A committee of 3 has to be formed randomly from a group of 6 people. If Tom and Mary are in this group of 6, what is the probability that Tom will be selected into the committee but Mary will not?

A. \(\frac{1}{10}\) B. \(\frac{1}{5}\) C. \(\frac{3}{10}\) D. \(\frac{2}{5}\) E. \(\frac{1}{2}\)

Look for any of the three variants: Tom-notMary-notMary, notMary-Tom-notMary, notMary-notMary-Tom. The probability of one such variant is \(\frac{1}{6} * \frac{4}{5} * \frac{3}{4} = \frac{1}{10}\) . The answer to the question is \(3*\frac{1}{10} = \frac{3}{10}\) .

Why can't this be 5C3/ 6C3 = 1/2? Where did I make mistake when I applied combination formula approach? I know that this leads to wrong answer.
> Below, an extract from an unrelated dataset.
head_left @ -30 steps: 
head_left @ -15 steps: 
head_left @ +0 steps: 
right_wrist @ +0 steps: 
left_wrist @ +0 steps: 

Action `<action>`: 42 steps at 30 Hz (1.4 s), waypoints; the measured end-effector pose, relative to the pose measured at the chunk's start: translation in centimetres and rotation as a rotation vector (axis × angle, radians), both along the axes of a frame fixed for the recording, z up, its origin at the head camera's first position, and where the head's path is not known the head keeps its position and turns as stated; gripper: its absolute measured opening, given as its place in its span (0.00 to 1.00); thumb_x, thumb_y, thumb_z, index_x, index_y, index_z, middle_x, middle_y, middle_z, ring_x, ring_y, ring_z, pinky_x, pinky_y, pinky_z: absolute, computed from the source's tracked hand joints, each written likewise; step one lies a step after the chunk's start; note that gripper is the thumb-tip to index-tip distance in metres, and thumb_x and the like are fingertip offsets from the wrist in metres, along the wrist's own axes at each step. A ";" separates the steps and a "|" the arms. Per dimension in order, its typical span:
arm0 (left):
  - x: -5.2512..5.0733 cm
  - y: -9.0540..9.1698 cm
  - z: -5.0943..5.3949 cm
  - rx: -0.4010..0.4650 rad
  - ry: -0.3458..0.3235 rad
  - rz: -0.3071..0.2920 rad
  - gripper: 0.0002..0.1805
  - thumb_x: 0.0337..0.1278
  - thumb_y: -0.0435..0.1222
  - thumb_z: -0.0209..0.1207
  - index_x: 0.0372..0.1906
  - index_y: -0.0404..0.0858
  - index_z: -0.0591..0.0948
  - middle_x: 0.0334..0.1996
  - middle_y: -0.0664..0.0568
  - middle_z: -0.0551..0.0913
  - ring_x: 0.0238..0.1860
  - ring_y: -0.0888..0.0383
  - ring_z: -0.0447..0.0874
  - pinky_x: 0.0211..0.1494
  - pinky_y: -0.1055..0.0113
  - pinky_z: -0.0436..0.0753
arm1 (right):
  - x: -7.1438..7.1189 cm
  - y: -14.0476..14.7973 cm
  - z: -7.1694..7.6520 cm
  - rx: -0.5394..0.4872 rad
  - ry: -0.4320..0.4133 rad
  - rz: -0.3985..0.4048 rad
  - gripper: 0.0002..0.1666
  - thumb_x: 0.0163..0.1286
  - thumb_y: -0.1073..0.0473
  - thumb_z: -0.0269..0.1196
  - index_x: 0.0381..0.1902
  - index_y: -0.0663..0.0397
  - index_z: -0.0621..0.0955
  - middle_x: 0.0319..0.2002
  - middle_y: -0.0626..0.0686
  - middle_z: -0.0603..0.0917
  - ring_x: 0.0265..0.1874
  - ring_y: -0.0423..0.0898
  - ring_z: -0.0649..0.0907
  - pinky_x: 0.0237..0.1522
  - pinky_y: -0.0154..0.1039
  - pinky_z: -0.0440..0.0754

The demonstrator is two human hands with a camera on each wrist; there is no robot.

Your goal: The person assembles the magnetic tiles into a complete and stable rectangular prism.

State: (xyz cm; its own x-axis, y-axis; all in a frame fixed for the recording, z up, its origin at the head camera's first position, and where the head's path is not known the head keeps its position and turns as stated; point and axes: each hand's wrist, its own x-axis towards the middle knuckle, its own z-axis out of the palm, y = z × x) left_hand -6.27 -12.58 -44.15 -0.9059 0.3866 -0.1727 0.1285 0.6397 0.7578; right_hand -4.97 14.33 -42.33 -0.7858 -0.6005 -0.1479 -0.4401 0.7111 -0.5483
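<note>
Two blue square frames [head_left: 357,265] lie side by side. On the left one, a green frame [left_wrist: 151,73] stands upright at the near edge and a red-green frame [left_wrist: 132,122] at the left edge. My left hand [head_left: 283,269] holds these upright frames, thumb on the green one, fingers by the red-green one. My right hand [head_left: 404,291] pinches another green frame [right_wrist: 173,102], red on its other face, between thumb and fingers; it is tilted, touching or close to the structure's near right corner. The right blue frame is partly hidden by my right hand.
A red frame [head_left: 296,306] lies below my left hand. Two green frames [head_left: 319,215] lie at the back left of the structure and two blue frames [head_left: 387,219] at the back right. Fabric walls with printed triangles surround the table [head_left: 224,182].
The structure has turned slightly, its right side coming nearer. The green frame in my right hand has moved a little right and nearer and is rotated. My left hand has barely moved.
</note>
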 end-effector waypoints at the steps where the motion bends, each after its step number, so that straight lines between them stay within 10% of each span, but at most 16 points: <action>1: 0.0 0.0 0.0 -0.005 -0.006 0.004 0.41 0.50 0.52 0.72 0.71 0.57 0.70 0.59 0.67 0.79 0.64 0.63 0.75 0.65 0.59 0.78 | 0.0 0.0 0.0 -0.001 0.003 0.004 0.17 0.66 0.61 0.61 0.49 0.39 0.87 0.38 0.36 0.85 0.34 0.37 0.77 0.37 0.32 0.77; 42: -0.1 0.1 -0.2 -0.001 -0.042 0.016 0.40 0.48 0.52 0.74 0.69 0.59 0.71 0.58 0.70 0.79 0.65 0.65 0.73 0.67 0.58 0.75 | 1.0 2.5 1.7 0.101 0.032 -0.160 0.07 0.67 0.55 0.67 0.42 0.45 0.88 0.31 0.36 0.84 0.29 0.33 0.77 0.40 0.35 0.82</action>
Here is why 5C3 is wrong: 5C3 is the total number of ways to select 3 people from 5. If Tom is one of the 5 people, 5C3 does not count ONLY those ways in which Tom will be included. It counts the number of ways in which 3 people can be selected from 5 people (including Tom). This will include selections which do not include Tom, and so overstate the number of ways of always including Tom in the selection.

The correct solution: Tom will always be selected, so select the other 2 people from the remaining 4 people. Number of ways = 1 * 4C2 = 6 Total number of ways to select 3 people from 6 = 6C3 = 20 Therefore probability = 6/20 = 3/10
_________________

A committee of 3 has to be formed randomly from a group of 6 people. If Tom and Mary are in this group of 6, what is the probability that Tom will be selected into the committee but Mary will not?
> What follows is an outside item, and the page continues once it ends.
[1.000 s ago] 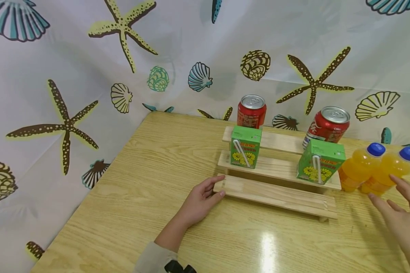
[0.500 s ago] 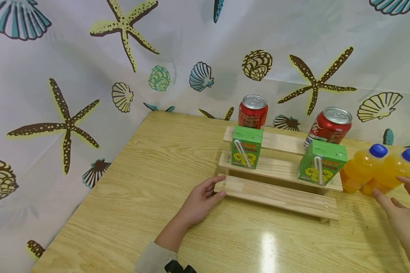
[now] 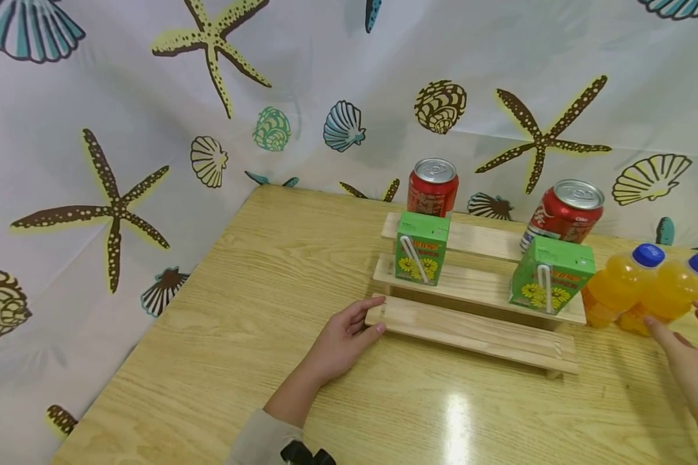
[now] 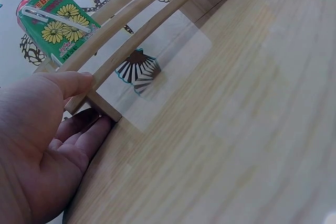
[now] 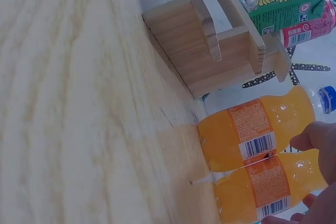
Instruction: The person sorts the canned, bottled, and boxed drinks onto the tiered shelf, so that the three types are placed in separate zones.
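Observation:
My left hand [image 3: 340, 342] grips the left end of the wooden tiered shelf [image 3: 477, 332], at its lowest step. In the left wrist view the thumb lies on the upper board while the fingers tuck under the end. At the far right, my right hand [image 3: 689, 361] has thumb and fingers spread around the near side of the right orange drink bottle [image 3: 677, 287]; contact is unclear. Beside it stands another orange drink bottle [image 3: 622, 281], also blue-capped. Two green drink cartons [image 3: 422, 248] [image 3: 552, 274] with straws stand on the middle step.
Two red soda cans [image 3: 433, 190] [image 3: 567, 210] stand on the shelf's top step. A white curtain [image 3: 302, 58] with shells and starfish hangs behind the wood-grain table [image 3: 256, 278]. Both bottles stand just right of the shelf.
My right hand has shifted slightly right and closer around the right bottle. My left hand stays at the shelf's end. The bottles, cartons and cans keep their places; the view shifts slightly.

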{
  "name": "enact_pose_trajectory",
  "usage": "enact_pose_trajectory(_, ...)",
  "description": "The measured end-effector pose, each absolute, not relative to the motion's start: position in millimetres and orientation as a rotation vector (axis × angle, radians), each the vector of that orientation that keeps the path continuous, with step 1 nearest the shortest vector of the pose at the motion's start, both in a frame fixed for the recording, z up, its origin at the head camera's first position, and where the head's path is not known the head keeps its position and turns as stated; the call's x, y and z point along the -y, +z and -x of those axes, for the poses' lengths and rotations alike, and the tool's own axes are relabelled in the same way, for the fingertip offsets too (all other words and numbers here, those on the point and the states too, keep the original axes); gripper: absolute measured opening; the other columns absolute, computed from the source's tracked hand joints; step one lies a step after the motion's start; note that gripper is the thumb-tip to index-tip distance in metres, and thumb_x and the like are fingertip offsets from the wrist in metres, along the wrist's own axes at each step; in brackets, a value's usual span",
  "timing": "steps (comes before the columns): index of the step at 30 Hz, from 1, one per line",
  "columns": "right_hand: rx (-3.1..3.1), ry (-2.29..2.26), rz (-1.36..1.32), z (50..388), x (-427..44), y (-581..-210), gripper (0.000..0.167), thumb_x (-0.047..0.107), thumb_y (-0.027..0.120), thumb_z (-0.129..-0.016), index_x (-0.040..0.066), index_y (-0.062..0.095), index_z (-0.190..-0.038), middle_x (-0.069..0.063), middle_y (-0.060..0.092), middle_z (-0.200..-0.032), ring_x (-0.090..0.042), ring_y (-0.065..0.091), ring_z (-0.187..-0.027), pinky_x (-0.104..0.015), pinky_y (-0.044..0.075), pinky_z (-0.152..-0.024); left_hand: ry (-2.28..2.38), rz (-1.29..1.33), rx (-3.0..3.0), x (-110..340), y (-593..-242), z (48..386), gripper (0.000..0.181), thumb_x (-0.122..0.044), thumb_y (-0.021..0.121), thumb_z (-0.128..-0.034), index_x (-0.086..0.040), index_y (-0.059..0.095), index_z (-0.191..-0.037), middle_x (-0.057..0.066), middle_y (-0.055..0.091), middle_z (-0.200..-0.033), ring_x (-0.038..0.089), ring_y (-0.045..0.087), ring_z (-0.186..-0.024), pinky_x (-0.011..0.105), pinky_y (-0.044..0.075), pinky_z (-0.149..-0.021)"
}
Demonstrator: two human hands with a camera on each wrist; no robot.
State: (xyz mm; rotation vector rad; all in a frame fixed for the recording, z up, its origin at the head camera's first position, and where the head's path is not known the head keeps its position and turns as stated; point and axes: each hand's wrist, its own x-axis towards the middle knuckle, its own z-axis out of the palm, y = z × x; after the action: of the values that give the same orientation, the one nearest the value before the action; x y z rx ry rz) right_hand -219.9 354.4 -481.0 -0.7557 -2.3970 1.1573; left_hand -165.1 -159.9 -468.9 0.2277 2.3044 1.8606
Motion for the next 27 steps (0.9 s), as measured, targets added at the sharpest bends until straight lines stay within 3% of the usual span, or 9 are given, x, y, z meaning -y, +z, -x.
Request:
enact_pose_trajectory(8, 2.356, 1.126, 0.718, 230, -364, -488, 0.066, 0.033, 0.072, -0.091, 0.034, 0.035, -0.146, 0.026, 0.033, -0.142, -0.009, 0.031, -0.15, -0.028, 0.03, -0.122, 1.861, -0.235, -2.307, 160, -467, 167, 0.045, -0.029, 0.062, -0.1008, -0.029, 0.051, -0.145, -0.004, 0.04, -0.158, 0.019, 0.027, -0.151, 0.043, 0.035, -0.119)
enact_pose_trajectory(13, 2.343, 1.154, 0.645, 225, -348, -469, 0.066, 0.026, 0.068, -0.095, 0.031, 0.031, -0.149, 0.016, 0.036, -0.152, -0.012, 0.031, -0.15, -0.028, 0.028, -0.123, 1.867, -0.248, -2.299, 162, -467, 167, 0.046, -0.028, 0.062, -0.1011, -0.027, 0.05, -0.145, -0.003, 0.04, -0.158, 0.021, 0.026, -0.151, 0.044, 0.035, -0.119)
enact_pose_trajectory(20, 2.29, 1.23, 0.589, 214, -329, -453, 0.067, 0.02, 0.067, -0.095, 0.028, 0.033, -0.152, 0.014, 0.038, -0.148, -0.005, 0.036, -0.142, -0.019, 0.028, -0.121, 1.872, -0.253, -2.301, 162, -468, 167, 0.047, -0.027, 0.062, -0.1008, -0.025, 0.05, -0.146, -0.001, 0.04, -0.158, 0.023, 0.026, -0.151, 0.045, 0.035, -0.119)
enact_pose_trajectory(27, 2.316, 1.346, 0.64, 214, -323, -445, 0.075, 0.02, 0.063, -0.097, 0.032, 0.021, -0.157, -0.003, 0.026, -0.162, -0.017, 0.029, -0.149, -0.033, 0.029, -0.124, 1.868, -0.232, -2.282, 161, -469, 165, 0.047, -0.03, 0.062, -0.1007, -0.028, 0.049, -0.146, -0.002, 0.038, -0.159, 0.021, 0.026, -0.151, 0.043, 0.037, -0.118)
A. \(\frac{1}{10}\) B. \(\frac{1}{5}\) C. \(\frac{3}{10}\) D. \(\frac{2}{5}\) E. \(\frac{1}{2}\)

Look for any of the three variants: Tom-notMary-notMary, notMary-Tom-notMary, notMary-notMary-Tom. The probability of one such variant is \(\frac{1}{6} * \frac{4}{5} * \frac{3}{4} = \frac{1}{10}\) . The answer to the question is \(3*\frac{1}{10} = \frac{3}{10}\) .

Why can't this be 5C3/ 6C3 = 1/2? Where did I make mistake when I applied combination formula approach? I know that this leads to wrong answer.

You can solve this problem with direct probability approach as well. We need the probability of T, NM, NM (Tom, not Mary, not Mary). \(P(T, NM, NM)=3*\frac{1}{6} * \frac{4}{5} * \frac{3}{4}=\frac{3}{10}\), we are multiplying by 3 since {T, NM, NM} scenario can occur in 3 different ways: {T, NM, NM}, {NM, T, NM}, {NM, NM, T}.

A committee of 3 has to be formed randomly from a group of 6 [#permalink]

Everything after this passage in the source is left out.